Carol’s Five Questions
I’m late as usual. Carol of May Dreams Gardens has posed five questions about gardening. I’ve blogged about most of them previously, but here they all are together:
What are you most proud of about your garden? The perennials I’ve grown from seed. I have terrible luck buying plants. I almost always manage to kill them. Seed is much cheaper so if only a few germinate and survive, I don’t feel like I have spent a fortune to obtain very little. Echinacea, Shasta Daisies, Rudbeckia, Dianthus, various Columbine, Alpine Strawberries, Thyme, Common Sage, Anise Hyssop, and Monarda fistulosa are the ones that come to mind.
When you go to sleep at night, what are you worried about in your garden? Squirrels! I hold my breath every morning when I make the daily rounds of my yard. Some days I just want to cry at what they have destroyed.
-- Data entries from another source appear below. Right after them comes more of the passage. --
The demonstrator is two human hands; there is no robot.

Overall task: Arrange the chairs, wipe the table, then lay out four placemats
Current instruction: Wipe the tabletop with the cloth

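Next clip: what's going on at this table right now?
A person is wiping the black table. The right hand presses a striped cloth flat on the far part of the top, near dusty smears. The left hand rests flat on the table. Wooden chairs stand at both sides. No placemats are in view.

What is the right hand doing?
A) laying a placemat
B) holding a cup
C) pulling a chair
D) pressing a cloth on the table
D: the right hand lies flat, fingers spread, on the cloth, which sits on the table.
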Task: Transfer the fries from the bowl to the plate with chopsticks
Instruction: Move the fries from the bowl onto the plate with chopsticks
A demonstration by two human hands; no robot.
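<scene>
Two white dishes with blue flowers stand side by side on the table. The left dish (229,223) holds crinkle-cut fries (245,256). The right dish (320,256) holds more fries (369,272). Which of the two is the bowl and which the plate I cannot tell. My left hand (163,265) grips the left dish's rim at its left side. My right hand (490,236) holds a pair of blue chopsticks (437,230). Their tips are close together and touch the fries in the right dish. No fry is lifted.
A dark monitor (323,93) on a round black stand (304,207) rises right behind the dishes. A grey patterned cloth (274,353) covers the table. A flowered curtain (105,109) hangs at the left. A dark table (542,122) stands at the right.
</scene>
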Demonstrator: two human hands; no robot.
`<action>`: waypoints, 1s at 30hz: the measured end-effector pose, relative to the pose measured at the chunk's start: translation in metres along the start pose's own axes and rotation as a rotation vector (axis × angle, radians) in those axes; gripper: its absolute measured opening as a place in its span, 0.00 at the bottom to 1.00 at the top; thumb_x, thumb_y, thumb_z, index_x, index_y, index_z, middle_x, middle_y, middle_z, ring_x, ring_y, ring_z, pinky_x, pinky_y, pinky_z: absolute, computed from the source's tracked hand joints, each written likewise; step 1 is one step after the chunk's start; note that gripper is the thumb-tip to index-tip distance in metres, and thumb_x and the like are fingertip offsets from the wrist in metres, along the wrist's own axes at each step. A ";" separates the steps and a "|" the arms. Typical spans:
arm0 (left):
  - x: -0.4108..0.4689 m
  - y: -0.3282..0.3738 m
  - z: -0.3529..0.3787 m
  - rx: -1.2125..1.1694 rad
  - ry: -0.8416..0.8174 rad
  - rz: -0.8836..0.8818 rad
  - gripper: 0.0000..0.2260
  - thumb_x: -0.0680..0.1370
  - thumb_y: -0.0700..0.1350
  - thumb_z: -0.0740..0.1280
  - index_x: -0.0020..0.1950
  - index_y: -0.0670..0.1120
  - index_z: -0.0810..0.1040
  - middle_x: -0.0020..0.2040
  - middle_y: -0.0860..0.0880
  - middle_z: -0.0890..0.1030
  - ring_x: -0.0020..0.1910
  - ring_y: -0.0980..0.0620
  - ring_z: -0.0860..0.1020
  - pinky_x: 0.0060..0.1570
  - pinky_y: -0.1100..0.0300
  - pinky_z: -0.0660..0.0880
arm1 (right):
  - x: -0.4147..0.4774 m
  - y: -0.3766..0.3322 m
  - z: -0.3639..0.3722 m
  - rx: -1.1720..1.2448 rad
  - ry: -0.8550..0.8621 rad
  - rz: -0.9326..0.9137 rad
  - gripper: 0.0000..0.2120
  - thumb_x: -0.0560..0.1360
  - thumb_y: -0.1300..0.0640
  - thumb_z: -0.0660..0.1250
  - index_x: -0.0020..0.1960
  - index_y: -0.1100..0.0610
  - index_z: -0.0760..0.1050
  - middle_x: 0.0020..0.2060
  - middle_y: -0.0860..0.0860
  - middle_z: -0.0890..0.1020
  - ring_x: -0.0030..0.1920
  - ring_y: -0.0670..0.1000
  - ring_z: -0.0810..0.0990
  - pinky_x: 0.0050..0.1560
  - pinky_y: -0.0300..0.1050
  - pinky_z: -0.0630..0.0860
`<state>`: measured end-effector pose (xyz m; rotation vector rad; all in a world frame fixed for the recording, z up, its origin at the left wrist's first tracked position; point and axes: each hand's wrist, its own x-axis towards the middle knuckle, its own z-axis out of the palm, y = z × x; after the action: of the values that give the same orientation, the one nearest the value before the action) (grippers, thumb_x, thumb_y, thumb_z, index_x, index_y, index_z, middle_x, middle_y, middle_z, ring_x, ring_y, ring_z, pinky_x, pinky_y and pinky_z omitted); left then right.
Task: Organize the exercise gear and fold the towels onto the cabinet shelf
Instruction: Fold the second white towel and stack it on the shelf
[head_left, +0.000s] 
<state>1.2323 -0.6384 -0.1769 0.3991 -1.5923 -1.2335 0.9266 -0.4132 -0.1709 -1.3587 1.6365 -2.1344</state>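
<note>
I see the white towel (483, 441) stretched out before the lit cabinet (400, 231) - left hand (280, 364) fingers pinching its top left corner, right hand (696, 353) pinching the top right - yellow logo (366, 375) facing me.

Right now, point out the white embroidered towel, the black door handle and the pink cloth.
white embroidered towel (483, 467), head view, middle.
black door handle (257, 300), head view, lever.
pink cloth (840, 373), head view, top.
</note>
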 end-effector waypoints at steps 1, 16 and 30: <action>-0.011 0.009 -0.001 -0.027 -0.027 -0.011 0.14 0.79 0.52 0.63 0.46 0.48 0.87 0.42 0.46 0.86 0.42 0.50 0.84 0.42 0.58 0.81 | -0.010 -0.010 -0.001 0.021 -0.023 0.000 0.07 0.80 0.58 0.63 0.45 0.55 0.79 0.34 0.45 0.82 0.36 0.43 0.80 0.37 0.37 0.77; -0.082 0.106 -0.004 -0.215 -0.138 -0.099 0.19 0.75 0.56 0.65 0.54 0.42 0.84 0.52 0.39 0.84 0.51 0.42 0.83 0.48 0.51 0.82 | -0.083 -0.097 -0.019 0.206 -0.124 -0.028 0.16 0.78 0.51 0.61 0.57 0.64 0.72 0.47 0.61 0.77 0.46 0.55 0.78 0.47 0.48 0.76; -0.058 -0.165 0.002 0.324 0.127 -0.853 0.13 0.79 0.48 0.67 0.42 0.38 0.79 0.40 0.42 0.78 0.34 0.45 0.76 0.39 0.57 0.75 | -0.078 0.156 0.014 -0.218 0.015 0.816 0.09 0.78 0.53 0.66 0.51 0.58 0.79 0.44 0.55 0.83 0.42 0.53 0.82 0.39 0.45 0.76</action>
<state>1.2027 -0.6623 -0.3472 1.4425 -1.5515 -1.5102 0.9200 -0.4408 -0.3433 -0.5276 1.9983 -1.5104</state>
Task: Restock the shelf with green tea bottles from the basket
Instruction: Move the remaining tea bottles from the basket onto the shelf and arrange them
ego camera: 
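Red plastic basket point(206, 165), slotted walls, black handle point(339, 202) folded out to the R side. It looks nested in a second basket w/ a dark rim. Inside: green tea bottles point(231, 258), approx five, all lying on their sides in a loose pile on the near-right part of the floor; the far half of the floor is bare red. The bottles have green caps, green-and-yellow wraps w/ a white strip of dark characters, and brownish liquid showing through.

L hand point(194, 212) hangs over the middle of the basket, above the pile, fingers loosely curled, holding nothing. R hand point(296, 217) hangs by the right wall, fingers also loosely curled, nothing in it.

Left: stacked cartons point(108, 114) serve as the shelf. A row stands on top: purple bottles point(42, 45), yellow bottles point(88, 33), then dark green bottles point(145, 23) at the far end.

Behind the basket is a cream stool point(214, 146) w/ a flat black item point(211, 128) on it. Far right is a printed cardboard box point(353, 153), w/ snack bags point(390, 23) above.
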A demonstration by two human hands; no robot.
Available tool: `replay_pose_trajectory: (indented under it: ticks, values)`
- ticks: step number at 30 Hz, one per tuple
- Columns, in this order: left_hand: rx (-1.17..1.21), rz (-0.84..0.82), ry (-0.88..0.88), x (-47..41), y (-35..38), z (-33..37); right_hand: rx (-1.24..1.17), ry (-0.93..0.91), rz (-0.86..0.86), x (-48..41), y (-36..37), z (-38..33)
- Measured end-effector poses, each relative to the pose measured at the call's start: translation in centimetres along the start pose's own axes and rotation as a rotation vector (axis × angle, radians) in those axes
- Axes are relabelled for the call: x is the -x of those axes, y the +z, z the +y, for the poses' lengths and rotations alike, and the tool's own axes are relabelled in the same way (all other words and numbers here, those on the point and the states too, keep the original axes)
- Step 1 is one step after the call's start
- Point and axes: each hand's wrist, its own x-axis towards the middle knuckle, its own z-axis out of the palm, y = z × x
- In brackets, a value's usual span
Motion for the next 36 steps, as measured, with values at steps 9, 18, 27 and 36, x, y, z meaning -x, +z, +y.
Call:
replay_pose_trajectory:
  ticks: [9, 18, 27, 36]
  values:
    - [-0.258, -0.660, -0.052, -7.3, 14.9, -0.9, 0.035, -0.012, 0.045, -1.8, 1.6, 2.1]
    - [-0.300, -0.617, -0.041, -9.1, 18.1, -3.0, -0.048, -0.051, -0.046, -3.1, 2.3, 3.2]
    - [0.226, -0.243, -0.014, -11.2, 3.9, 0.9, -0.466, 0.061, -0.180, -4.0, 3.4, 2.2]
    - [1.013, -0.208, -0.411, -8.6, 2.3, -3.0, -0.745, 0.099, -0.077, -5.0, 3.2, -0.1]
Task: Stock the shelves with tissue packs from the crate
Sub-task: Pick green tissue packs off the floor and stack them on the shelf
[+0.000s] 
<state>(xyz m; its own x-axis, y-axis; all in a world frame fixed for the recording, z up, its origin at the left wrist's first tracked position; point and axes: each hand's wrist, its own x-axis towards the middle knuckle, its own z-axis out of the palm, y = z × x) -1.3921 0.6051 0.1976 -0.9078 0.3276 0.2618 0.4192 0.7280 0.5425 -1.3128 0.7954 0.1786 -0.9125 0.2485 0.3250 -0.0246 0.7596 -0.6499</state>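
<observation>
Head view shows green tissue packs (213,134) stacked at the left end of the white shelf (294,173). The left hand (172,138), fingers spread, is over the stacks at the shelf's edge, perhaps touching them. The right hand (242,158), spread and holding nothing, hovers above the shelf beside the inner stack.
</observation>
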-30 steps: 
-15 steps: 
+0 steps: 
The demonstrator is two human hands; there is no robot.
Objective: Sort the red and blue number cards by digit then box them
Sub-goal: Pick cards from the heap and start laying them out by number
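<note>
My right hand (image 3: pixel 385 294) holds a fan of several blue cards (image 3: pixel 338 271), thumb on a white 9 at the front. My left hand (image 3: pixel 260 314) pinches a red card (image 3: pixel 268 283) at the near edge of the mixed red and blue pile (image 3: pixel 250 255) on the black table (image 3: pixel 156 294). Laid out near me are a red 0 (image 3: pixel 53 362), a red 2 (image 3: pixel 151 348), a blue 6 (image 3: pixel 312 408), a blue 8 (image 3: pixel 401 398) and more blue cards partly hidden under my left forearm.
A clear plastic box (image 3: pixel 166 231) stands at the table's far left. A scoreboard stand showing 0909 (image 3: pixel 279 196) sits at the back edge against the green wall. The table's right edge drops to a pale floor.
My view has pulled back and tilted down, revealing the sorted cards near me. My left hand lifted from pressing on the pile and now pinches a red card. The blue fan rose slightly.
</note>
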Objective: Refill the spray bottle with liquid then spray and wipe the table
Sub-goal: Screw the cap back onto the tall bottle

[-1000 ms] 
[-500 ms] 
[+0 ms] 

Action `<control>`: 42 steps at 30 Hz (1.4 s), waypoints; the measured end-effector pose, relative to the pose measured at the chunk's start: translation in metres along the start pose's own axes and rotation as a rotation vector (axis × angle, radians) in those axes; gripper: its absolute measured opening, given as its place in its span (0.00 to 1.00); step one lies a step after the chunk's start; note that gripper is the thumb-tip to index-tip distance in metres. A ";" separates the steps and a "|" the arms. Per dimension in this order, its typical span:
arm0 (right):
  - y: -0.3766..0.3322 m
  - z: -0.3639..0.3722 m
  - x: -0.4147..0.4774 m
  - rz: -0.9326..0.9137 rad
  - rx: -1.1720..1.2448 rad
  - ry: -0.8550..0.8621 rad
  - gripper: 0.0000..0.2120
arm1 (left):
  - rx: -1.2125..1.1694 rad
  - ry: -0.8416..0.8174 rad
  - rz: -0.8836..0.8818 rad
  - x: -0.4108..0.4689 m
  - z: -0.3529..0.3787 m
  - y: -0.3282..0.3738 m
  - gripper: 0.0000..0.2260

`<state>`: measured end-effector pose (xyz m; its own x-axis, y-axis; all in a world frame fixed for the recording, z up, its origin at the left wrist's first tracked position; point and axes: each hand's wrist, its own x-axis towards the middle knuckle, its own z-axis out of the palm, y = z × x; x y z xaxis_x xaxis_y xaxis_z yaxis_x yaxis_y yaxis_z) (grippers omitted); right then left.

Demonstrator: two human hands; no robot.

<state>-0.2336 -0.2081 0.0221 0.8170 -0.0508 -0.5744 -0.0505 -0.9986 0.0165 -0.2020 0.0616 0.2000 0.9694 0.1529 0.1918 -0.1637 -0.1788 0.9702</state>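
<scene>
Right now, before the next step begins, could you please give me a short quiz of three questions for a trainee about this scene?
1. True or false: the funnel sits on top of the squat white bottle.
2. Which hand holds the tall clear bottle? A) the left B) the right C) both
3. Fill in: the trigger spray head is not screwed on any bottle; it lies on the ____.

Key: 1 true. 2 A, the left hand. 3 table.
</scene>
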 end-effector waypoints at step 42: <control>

But I can’t get too angry with them. They were here first. We have invaded their territory.
When others come and see your garden, what do you think they remember most about it? Like most gardeners, I would complain that not much is blooming at the time of the visit. Visitors, on the other hand, have told me that what impresses them most is the extent of my gardens and the variety of flowers, most of which they have never heard of.
What is your favorite gardening tool, the one you would recommend every gardener get? My seagrass basket that I bought at the Flower and Garden Show last year. It’s tough and weather-proof and holds everything: my tools, camera, sunscreen, plants, seeds, bulbs, plant markers, pencils. I’m always amazed at how much I can comfortably fit into it. It makes it so much easier to commute between my garden at home and my garden at Rutgers Gardens. I always have what I need.
If you woke up this morning with all the time and money in the world to spend in your garden, what would you do first? I would tear down the old shed that is steadily deteriorating in my backyard and replace it with a new, attractive one.* But not in the same spot. My shed currently occupies a corner on the side of my yard that gets close to full sun. I would place the new shed in the opposite corner of the yard. It would mean moving my shade garden from that corner to the side of the house and finding a new home for the birdbath, but it would be well worth it to expand my sunny border.
*For those of you who don’t live in NJ, getting rid of construction debris is horribly expensive because of the lack of landfill space to put it. In the few cases where I have replaced something like a porch or sidewalk, it has cost more to get rid of the old materials than the cost of new materials and labor combined.